New Oral Examiner Event Offers Enhanced Mentorship and Training
By Michael Yunes, MD, ABR Associate Executive Director of Radiation Oncology
2025;18(1):9
The ABR Radiation Oncology Oral Certifying Exam (CE) is often considered the most stressful and difficult experience in the long and arduous journey to independent practice. The purpose of the CE is to assess a candidate’s clinical skills and judgment and to ensure that they are competent to practice independently for the benefit of patients. The ABR is passionate about providing a robust process that represents a credible assessment of knowledge and understanding of radiation oncology and mitigates the stress of the experience for the candidate. To that end, we will be piloting a model of examiner mentorship and training this spring.
During a CE, examiners ask candidates questions while progressing through various aspects of multiple cases, which may include patient history and physical exam, pathologic diagnosis, multidisciplinary discussion, and treatment decisions. Ultimately, the questions focus on radiation treatment and all associated activities.
The case selection is carefully curated and standardized between each exam. It includes a wide range of questions for each category, allowing examinees to fully demonstrate their knowledge as well as providing an opportunity for them to potentially recover if their performance on one case is suboptimal. Balancing each category, case, and exam involves a multilevel process that begins well over a year before the exam is delivered and continues until the results are submitted.

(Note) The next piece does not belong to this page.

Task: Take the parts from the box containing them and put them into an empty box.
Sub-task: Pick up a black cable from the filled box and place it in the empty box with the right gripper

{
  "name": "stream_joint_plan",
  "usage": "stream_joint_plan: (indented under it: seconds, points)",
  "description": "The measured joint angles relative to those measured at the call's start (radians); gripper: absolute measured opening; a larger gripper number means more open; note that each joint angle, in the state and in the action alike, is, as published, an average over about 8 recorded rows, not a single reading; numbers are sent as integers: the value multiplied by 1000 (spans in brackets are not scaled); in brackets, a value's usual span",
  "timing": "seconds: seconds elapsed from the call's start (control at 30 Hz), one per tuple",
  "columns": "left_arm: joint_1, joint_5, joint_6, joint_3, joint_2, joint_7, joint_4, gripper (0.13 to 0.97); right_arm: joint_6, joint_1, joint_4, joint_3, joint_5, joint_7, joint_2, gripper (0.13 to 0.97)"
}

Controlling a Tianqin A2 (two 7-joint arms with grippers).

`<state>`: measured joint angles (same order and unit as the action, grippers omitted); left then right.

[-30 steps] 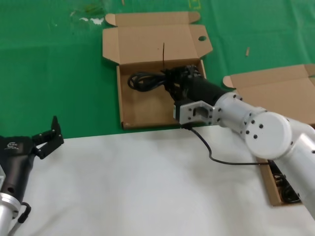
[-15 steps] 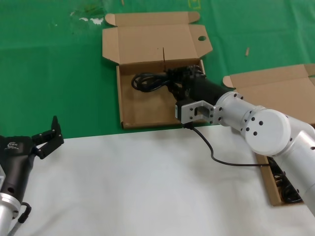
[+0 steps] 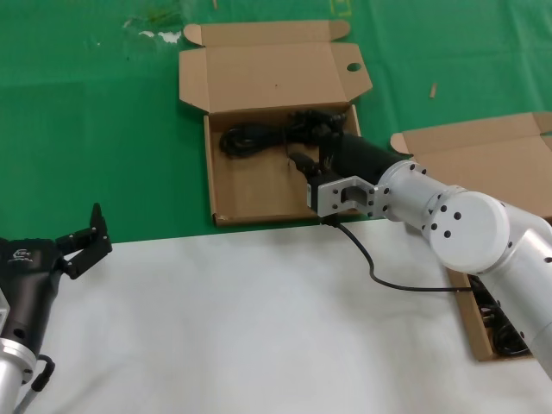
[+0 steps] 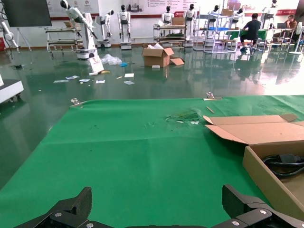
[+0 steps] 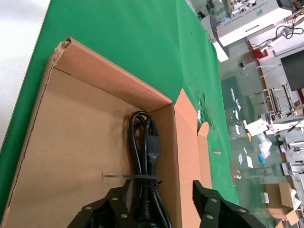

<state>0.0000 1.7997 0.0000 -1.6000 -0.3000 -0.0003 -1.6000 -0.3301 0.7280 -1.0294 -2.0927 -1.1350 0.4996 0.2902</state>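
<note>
The box with a round hole in its lid flap (image 3: 226, 191) lies open at the middle back. A black tied cable bundle (image 3: 250, 139) lies inside it along the far wall, also seen in the right wrist view (image 5: 145, 156). My right gripper (image 3: 309, 142) is over that box, open, its jaws apart above the cable's plug end (image 5: 161, 204). The second box (image 3: 470, 321) is at the right edge behind my right arm, with black cables (image 3: 502, 335) in it. My left gripper (image 3: 82, 241) waits open and empty at the lower left (image 4: 156, 211).
The boxes lie on a green mat (image 3: 103, 129). A white cloth (image 3: 259, 328) covers the near part of the table. A thin black wire (image 3: 388, 280) from my right wrist trails over the cloth. The second box's lid (image 3: 483, 164) lies open at the right.
My right gripper has opened and let go of the cable bundle, which now rests against the far wall of the holed box. The left arm has not moved.
</note>
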Motion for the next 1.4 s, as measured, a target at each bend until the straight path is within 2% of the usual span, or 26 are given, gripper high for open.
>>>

In clinical practice, radiation oncologists navigate different personalities, perspectives, demographics, languages, and disabilities among their patients and colleagues. The CE strives to remove as much variability as possible in the exam encounter, so examiners are assessing only clinical skills and decision making. Ongoing improvements in case development and focused examiner training can enhance the experience for the examinee and provide a superior assessment tool for the examiner.
The proposed enhancement of the ABR mentorship and training program, which will take place as an in-person event in Dallas, is open to all radiation oncology examiners. Participation is mandatory for inexperienced examiners and strongly encouraged for available experienced examiners.
Historically, examiners were trained remotely and then received additional in-person training before administering several supervised exams. Continuous feedback from category chairs, Trustees, and the associate executive director during oral exam administrations ensured impartial, unbiased, and equitable examinations for each candidate. The mentorship and training event takes this approach further by offering the following components:
- Introduction of the exam process, ABR staff, and volunteers
- Formal instruction on exam case development
- Training with exam delivery software
- Exam experience optimization, ensuring that all examinees are treated equitably without bias
- Discussion and management of more than 20 unique examinee/examiner scenarios
- Review of an exam reenactment video
- Practice exams with detailed examiner feedback
- Category reviews
Multiple ABR representatives, including exam delivery staff, psychometricians, Trustees, and several directors, will be available to assist and enhance the mentorship and training opportunity.
The ABR remains committed not only to limiting variability of the oral exam assessment model, but also to enhancing the experience for candidates.